◆ **Assignment**
Your response should be an exact transcription of the data, images excluded.

::::::

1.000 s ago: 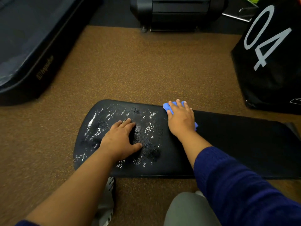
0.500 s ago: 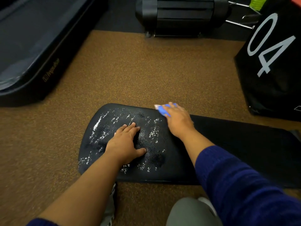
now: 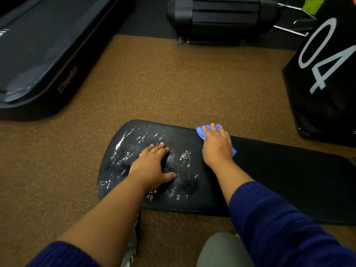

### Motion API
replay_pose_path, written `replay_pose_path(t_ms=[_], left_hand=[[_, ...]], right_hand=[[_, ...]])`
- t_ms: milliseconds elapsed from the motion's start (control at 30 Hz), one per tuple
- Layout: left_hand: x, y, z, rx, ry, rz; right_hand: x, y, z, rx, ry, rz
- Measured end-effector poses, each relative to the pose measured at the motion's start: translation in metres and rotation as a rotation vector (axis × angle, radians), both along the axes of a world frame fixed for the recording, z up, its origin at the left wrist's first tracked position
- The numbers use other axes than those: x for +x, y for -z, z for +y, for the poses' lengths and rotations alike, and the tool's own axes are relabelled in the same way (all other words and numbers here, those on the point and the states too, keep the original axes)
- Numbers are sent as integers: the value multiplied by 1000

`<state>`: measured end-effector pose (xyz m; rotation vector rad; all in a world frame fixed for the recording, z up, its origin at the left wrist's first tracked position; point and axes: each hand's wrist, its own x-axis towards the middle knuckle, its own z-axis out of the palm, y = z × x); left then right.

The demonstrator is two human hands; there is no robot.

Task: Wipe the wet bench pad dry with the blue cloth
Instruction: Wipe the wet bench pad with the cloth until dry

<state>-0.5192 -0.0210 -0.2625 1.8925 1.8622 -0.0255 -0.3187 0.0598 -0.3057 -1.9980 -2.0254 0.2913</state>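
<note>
A long black bench pad (image 3: 279, 176) lies across the brown floor, its rounded left end beaded with shiny water drops. My left hand (image 3: 152, 166) rests flat on that wet end, fingers spread, holding nothing. My right hand (image 3: 216, 146) presses the blue cloth (image 3: 201, 132) onto the pad near its far edge, just right of the wet patch. Most of the cloth is hidden under the palm; blue corners stick out beyond the fingers and at the right of the hand.
A black box marked 04 (image 3: 327, 74) stands at the right. A dark padded platform (image 3: 38, 54) lies at the left, and black equipment (image 3: 221, 18) sits at the back. My knee (image 3: 221, 251) and a shoe (image 3: 131, 249) are at the bottom.
My right hand with the cloth has swung left along the pad's far edge and back to the right. My left hand stays pressed on the wet end.
</note>
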Motion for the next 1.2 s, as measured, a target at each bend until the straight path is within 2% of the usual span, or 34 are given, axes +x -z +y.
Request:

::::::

◆ **Result of this task**
1.000 s ago: 
0.500 s ago: 
now: 

### Motion API
replay_pose_path, written `replay_pose_path(t_ms=[_], left_hand=[[_, ...]], right_hand=[[_, ...]])`
- t_ms: milliseconds elapsed from the motion's start (control at 30 Hz), one per tuple
- Layout: left_hand: x, y, z, rx, ry, rz; right_hand: x, y, z, rx, ry, rz
- Measured end-effector poses, each relative to the pose measured at the motion's start: translation in metres and rotation as a rotation vector (axis × angle, radians), both along the axes of a world frame fixed for the recording, z up, its origin at the left wrist's first tracked position
- The numbers use other axes than those: x for +x, y for -z, z for +y, for the poses' lengths and rotations alike, and the tool's own axes are relabelled in the same way (all other words and numbers here, those on the point and the states too, keep the original axes)
- Numbers are sent as integers: the value multiplied by 1000

`<state>`: measured end-effector pose (xyz m; rotation vector rad; all in a world frame fixed for the recording, z up, its origin at the left wrist's first tracked position; point and axes: each hand's wrist, its own x-axis towards the middle knuckle, its own z-axis out of the palm, y = z × x); left then right.

The demonstrator is two human hands; there is no robot.

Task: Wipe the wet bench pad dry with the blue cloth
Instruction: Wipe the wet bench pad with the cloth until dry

<state>-0.5192 -0.0210 -0.2625 1.8925 1.8622 -0.0255 -0.3187 0.0598 -0.3057 -1.9980 -2.0254 0.2913</state>
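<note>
A long black bench pad (image 3: 279, 176) lies across the brown floor, its rounded left end beaded with shiny water drops. My left hand (image 3: 152, 166) rests flat on that wet end, fingers spread, holding nothing. My right hand (image 3: 216, 146) presses the blue cloth (image 3: 201, 132) onto the pad near its far edge, just right of the wet patch. Most of the cloth is hidden under the palm; blue corners stick out beyond the fingers and at the right of the hand.
A black box marked 04 (image 3: 327, 74) stands at the right. A dark padded platform (image 3: 38, 54) lies at the left, and black equipment (image 3: 221, 18) sits at the back. My knee (image 3: 221, 251) and a shoe (image 3: 131, 249) are at the bottom.
My right hand with the cloth has swung left along the pad's far edge and back to the right. My left hand stays pressed on the wet end.
</note>
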Motion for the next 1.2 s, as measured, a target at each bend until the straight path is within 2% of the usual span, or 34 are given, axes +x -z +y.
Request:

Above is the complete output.